TASK:
Pictures do not belong in the copy; retype the records below exactly.

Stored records
******************************

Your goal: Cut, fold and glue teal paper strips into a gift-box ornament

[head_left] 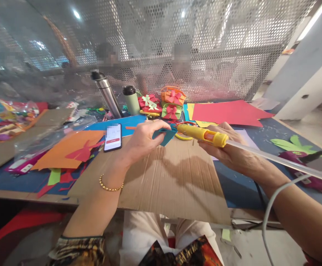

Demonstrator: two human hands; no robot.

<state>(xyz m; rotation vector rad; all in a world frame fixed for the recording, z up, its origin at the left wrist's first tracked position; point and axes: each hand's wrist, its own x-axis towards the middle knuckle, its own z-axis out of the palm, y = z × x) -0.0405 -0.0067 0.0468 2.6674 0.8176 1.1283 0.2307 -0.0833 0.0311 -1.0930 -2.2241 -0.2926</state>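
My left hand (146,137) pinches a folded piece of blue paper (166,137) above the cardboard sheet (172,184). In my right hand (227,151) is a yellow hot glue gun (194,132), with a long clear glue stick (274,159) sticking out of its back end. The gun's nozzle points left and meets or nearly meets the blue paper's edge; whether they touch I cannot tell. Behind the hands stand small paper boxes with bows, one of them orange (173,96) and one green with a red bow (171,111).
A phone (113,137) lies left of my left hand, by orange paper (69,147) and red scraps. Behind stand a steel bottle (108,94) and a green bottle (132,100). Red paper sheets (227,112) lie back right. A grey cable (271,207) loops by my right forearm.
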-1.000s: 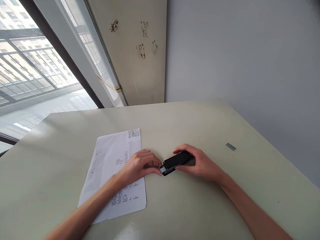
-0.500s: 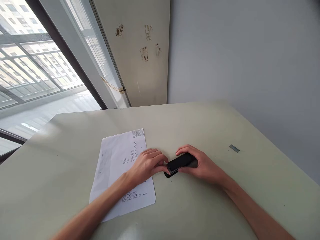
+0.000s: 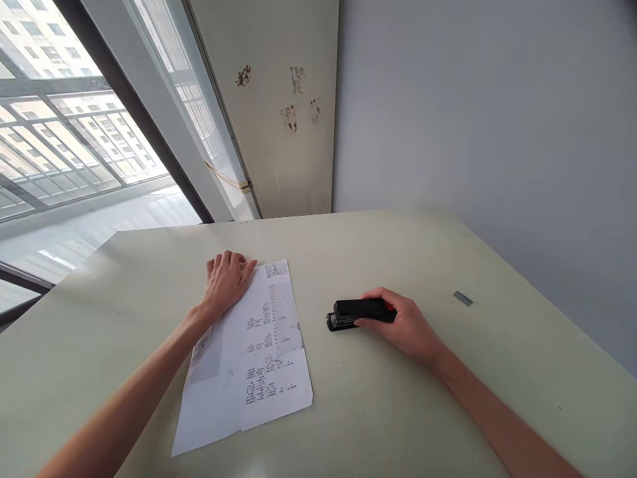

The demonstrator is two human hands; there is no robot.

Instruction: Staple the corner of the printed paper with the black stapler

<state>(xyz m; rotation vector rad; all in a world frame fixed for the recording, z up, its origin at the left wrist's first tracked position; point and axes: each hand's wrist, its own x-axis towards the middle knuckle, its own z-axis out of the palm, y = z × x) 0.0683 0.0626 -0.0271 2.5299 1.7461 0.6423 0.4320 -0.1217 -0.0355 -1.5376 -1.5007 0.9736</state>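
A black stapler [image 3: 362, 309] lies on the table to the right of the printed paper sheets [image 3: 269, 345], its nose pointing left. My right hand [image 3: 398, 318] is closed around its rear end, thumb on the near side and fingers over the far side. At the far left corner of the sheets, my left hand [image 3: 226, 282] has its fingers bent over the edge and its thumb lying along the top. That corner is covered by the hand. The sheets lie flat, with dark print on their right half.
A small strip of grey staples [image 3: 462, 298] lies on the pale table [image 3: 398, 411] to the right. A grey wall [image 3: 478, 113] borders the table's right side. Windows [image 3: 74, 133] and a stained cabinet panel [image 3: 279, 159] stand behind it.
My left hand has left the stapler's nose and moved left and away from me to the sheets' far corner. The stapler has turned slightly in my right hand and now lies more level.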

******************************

OUTPUT FOR THIS EXERCISE:
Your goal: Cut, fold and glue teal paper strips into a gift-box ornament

[head_left] 

Demonstrator: two human hands; no robot.

<state>(xyz m; rotation vector rad; all in a world frame fixed for the recording, z up, its origin at the left wrist's first tracked position; point and axes: each hand's wrist, its own x-axis towards the middle knuckle, its own z-axis out of the palm, y = z × x) -0.0405 -0.0067 0.0468 2.6674 0.8176 1.1283 0.2307 -0.0833 0.0311 -1.0930 -2.2241 -0.2926</state>
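My left hand (146,137) pinches a folded piece of blue paper (166,137) above the cardboard sheet (172,184). In my right hand (227,151) is a yellow hot glue gun (194,132), with a long clear glue stick (274,159) sticking out of its back end. The gun's nozzle points left and meets or nearly meets the blue paper's edge; whether they touch I cannot tell. Behind the hands stand small paper boxes with bows, one of them orange (173,96) and one green with a red bow (171,111).
A phone (113,137) lies left of my left hand, by orange paper (69,147) and red scraps. Behind stand a steel bottle (108,94) and a green bottle (132,100). Red paper sheets (227,112) lie back right. A grey cable (271,207) loops by my right forearm.
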-1.000s: 
-0.500s: 
+0.000s: 

The demonstrator is two human hands; there is no robot.

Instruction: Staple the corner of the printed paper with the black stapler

<state>(xyz m; rotation vector rad; all in a world frame fixed for the recording, z up, its origin at the left wrist's first tracked position; point and axes: each hand's wrist, its own x-axis towards the middle knuckle, its own z-axis out of the palm, y = z × x) 0.0683 0.0626 -0.0271 2.5299 1.7461 0.6423 0.4320 -0.1217 -0.0355 -1.5376 -1.5007 0.9736</state>
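A black stapler [image 3: 362, 309] lies on the table to the right of the printed paper sheets [image 3: 269, 345], its nose pointing left. My right hand [image 3: 398, 318] is closed around its rear end, thumb on the near side and fingers over the far side. At the far left corner of the sheets, my left hand [image 3: 226, 282] has its fingers bent over the edge and its thumb lying along the top. That corner is covered by the hand. The sheets lie flat, with dark print on their right half.
A small strip of grey staples [image 3: 462, 298] lies on the pale table [image 3: 398, 411] to the right. A grey wall [image 3: 478, 113] borders the table's right side. Windows [image 3: 74, 133] and a stained cabinet panel [image 3: 279, 159] stand behind it.
My left hand has left the stapler's nose and moved left and away from me to the sheets' far corner. The stapler has turned slightly in my right hand and now lies more level.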

The exercise is done, with nothing more to add.